L’article 93 de la Loi constitutionnelle de 1867 protège le réseau catholique, c’est bien vrai, mais rien n’empêche l’Ontario de procéder à un amendement bilatéral avec Ottawa. La procédure est légitime, simple, et a été utilisée par le Québec et par Terre-Neuve-et-Labrador. Non, les obstacles ne sont pas légaux, mais politiques. En Ontario, la question des écoles séparées a été explosive en 1985 et en 2007 et les trois grands partis favorisent maintenant le statu quo.

Le Parti Conservateur est l’allié traditionnel des groupes religieux et il ne peut heurter cette base électorale en défendant la laïcité. John Tory croyait avoir trouvé une solution équitable lors des dernières élections, en promettant de financer les écoles de toutes les religions. La proposition a provoqué un tollé qui a largement contribué à sa défaite électorale. Son successeur, Tim Hudak, a bien appris la leçon et évite scrupuleusement le sujet.

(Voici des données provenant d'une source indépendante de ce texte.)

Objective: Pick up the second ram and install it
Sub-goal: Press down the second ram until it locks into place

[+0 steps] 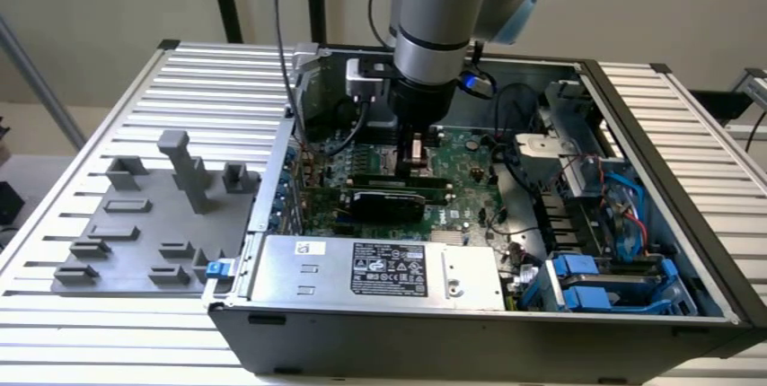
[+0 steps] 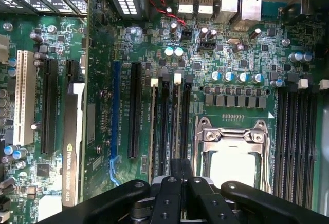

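A robot arm [image 1: 437, 18] reached straight down into an open computer case [image 1: 480, 314] lying on a ribbed metal desk [image 1: 215, 72]. Its gripper [image 1: 412, 163] hung low over the green motherboard [image 1: 462, 157], and its fingers [image 2: 177, 175] were clenched together.

In the wrist view, the gripper [image 2: 177, 170] sat directly above a bank of long black memory slots [image 2: 169, 126] beside the silver processor socket [image 2: 234, 147]. A thin dark edge showed between the fingertips, in line with the slots, but I could not tell whether it was the ram or part of the gripper, so I could not place the ram for certain.

A black graphics card [image 2: 72, 142] stood in an expansion slot, its edge printed with "NVIDIA" and a model name too blurred to read. A white slot [image 2: 20, 98] lay beyond it.

In the exterior view, the power supply [image 1: 372, 269] at the case's near edge bore a black label [image 1: 390, 269] with white print too small to read, plus a small white sticker [image 1: 309, 248]. Blue drive caddies [image 1: 599, 283] filled the corner towards the exterior view's right. On the desk, towards the exterior view's left, sat a grey plastic fixture [image 1: 150, 224] with upright blocks.
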Robot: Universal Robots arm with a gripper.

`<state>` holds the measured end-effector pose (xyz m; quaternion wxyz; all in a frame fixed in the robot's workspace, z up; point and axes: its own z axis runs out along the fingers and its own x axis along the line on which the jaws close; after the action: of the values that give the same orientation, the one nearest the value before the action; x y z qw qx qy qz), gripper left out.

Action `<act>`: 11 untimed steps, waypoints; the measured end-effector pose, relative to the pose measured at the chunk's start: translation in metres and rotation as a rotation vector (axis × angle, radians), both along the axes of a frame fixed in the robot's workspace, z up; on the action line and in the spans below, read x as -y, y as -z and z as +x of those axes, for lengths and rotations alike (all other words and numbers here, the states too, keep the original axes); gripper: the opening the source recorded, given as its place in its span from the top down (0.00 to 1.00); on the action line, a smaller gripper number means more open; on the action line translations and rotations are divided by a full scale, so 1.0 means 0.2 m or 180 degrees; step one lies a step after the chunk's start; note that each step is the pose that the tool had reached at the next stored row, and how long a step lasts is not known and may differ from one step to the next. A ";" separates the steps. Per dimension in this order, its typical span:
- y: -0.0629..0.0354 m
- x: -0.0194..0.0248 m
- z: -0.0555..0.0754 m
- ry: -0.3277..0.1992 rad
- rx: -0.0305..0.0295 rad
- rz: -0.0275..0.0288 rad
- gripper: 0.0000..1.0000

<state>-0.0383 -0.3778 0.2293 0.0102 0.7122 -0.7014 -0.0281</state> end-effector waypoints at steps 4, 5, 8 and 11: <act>0.024 -0.001 0.00 0.0001 0.0001 0.0003 0.89; 0.025 -0.001 0.00 0.0001 0.0001 0.0003 0.89; -0.020 -0.001 0.00 0.0003 -0.0003 0.0005 0.89; -0.072 -0.001 0.00 0.0002 -0.0008 0.0004 0.89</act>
<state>-0.0388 -0.3776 0.2437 0.0106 0.7119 -0.7015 -0.0294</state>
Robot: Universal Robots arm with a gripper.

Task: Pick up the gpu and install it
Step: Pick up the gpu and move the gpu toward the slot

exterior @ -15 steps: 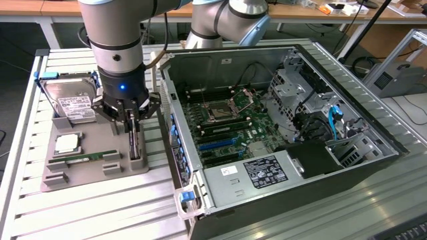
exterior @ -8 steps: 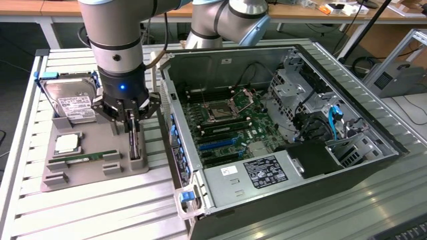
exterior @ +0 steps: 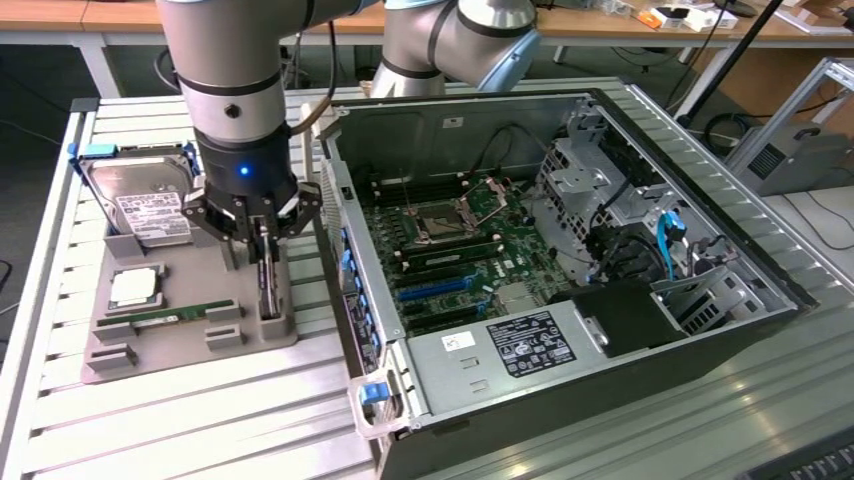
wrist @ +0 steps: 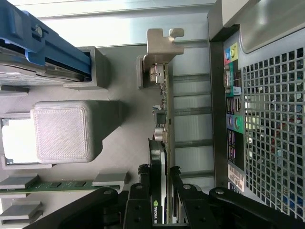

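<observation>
Black gpu (wrist: pixel 164 112) stands on edge in the grey tray (exterior: pixel 167 350), my pincer (wrist: pixel 159 171) clamped across it. Grip looks near one end: it could tilt, snag its slot, or slip.

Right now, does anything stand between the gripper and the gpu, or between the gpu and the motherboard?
The gripper grips the thin black gpu card. The grey metal computer case's rear wall rises between it and the green motherboard.
</observation>
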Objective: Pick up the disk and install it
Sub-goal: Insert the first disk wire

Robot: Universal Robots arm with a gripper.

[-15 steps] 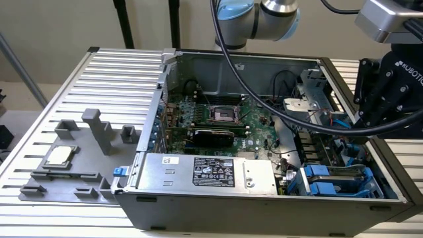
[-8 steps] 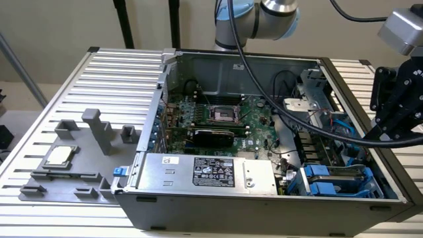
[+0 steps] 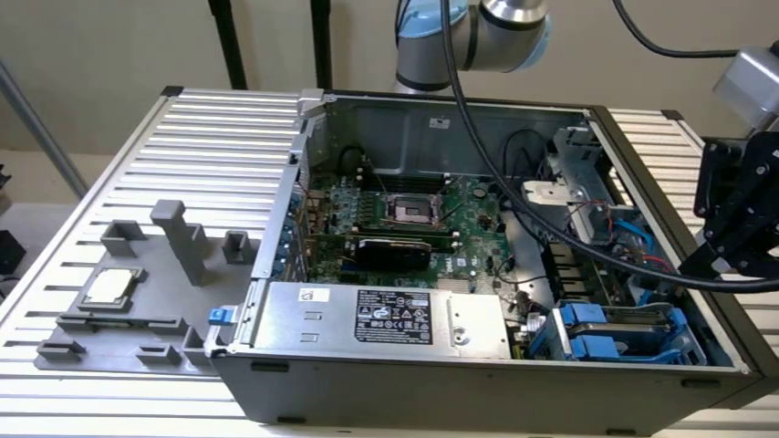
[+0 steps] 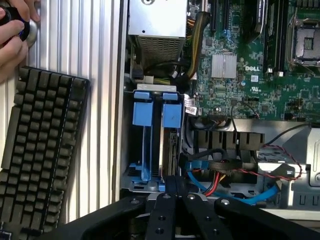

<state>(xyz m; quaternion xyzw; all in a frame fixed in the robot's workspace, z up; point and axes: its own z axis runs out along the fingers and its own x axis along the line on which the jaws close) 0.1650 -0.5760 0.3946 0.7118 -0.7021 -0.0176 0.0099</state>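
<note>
The disk point(image 4: 169, 150) stands on edge in the drive bay at the corner of the open computer case, its blue carrier tab point(image 4: 171, 116) beside a second blue tab point(image 4: 141, 112). In the exterior view the blue carriers point(image 3: 597, 330) sit at the case's near right corner. My gripper point(image 4: 176, 186) hangs just above the bay's end, its black fingers point(image 4: 162, 210) pressed together with nothing between them. In the exterior view my gripper point(image 3: 718, 255) is over the case's right wall.
A silver power-supply box point(image 3: 378, 315) lies beside the bay, with the motherboard point(image 3: 402, 219) behind it. Blue and red cables point(image 4: 215, 182) run near the bay. A grey fixture with a CPU chip point(image 3: 109, 287) sits at the exterior view's left. A black keyboard point(image 4: 40, 145) and a person's hand point(image 4: 12, 35) are beside the case.
</note>
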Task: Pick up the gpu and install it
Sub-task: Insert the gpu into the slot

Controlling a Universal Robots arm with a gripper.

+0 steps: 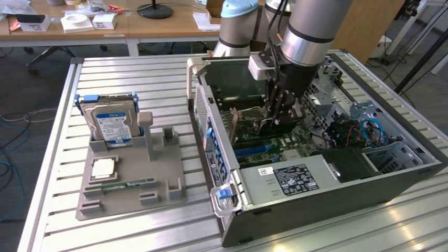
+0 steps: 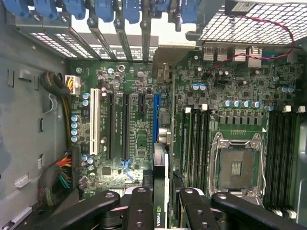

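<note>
Slatted aluminium table (image 1: pixel 140 73) carries the whole setup, with a wooden desk (image 1: pixel 147 26) of small boxes at the far edge of the room behind it. On the exterior view's right an open computer case (image 1: pixel 336 205) lies on its side, and the robot arm reaches down into it from the far side. The gripper (image 1: pixel 280 111) is low inside the case, its jaws drawn narrow onto the gpu (image 1: pixel 274 126), which is gripped edge-on just above the motherboard (image 1: pixel 280 144). From outside the card is mostly hidden by the fingers and shows as little more than a dark slab. In the wrist view the black fingers (image 2: pixel 139 208) flank the gripper (image 2: pixel 163 203), and the gpu (image 2: pixel 158 218) shows as a thin strip with a green logo, its lower end cut off by the frame. It lines up near the blue slot (image 2: pixel 156 117); whether it touches any slot cannot be told. Beyond it lie the empty processor socket (image 2: pixel 237 165) and a row of blue latches (image 2: pixel 103 9) at the case's back wall. On the exterior view's left a grey holder (image 1: pixel 161 197) bears a hard drive (image 1: pixel 112 123) standing upright, a processor chip (image 1: pixel 104 168) and a green memory stick (image 1: pixel 126 185), well apart from the case.
</note>
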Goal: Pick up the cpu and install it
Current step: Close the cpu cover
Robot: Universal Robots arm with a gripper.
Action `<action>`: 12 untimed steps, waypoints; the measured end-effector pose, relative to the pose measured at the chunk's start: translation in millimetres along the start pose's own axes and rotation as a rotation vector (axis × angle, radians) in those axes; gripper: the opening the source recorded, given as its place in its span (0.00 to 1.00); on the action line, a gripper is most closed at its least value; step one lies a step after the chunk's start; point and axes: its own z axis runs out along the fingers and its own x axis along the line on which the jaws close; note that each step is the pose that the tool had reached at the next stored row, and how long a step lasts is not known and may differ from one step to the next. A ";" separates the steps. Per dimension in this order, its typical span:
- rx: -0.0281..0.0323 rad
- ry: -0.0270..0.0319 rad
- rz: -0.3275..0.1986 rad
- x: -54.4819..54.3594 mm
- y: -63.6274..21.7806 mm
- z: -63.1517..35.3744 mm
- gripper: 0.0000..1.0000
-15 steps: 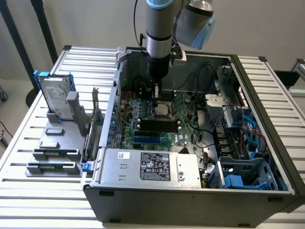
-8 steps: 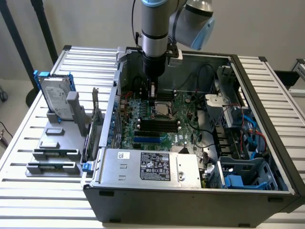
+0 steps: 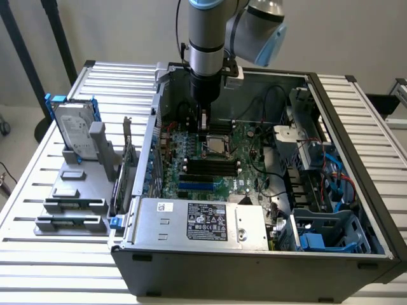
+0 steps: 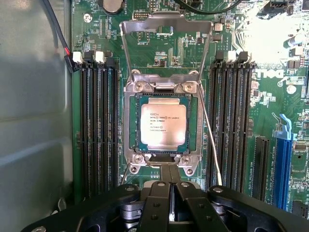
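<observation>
Cpu lies flat in the open socket on the motherboard; it is square, so no long axis matters. The end effector, fingers pressed together and empty, hangs just beside the socket's edge, above the cpu.

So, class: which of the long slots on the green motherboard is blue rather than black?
The long blue plastic slot, lying towards the silver metal power-supply box. The black slots flanking the silver-topped square cpu are all dark.
</observation>
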 end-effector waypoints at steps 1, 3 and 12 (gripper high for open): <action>0.0000 0.0000 0.000 0.0 0.0 0.0 0.11; 0.0002 0.0000 0.000 0.0 0.0 0.0 0.11; 0.0283 0.0020 0.001 0.9 18.8 -23.1 0.11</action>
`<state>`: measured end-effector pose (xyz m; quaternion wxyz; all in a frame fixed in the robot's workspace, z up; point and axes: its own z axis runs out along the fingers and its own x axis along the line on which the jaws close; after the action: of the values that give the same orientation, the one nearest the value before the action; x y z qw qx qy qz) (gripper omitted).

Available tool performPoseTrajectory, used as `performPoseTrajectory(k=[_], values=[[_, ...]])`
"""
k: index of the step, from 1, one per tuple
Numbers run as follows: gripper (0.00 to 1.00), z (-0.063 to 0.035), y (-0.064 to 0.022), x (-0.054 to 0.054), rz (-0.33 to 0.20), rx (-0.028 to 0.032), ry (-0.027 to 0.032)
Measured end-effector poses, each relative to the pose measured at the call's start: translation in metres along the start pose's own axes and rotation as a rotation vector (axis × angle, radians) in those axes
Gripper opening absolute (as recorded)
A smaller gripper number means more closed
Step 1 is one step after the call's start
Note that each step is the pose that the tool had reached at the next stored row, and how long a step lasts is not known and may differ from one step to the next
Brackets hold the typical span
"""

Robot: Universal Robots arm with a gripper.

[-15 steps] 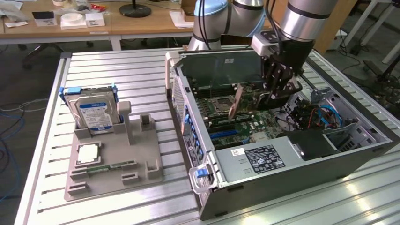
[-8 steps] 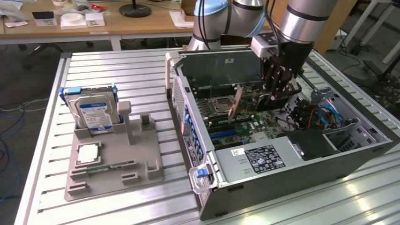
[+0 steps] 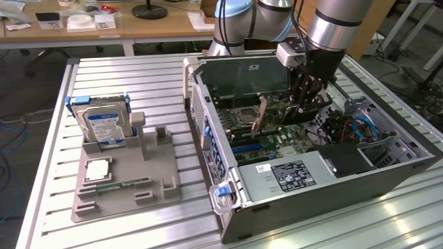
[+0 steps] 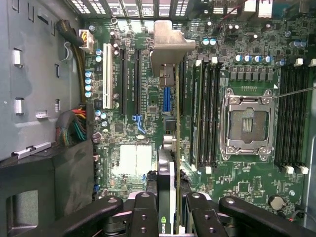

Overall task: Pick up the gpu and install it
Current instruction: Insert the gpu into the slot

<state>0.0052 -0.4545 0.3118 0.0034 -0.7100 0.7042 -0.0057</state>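
The gpu [image 4: 170, 148] appears edge-on in the wrist view, a thin card with its silver end bracket [image 4: 168, 44] at the far end, standing over the motherboard between the white and black expansion slots [image 4: 107, 81] and the memory slots [image 4: 207, 113]. My gripper [image 4: 168, 200] is shut on the card's near end, a finger [image 4: 143, 212] on each side. In the exterior view the gripper [image 3: 299, 110] reaches down into the open computer case [image 3: 207, 129], and the gpu [image 3: 260, 119] shows as a thin slanted strip beside the CPU socket [image 3: 245, 112]. Whether the card touches a slot is not visible.
A grey holder [image 3: 124, 181] on the exterior view's left carries a hard drive [image 3: 104, 122], a CPU [image 3: 97, 170] and a memory stick [image 3: 114, 184]. Inside the case are the power supply [image 3: 291, 175], a black shroud [image 4: 44, 182] and cable bundles [image 3: 346, 129].
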Motion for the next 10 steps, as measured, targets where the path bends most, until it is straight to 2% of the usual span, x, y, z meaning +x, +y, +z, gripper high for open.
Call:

Depuis le règne de Mitchell Hepburn, les Libéraux bénéficient habituellement du vote catholique. Ils appuient donc le système actuel. L’administration McGuinty a élaboré une excellente politique d’équité et d’inclusion dans les écoles mais n’a pas osé l’imposer aux écoles récalcitrantes. Quand à Andrea Horwath, elle se montre tout aussi réticente, peut-être à cause de l’influence des syndicats d’enseignants catholiques au sein du NPD.

La ségrégation religieuse de nos enfants est onéreuse, rétrograde et inéquitable. Il est grand temps de déconfessionaliser les écoles anglophones et francophones de l’Ontario. Les politiciens tenteront à tout prix d’éviter le sujet. À nous de les interpeller pendant cette campagne électorale.


Photo : Les élèves de la classe de sixième année à l’École Duhamel (Ottawa) vers 1940.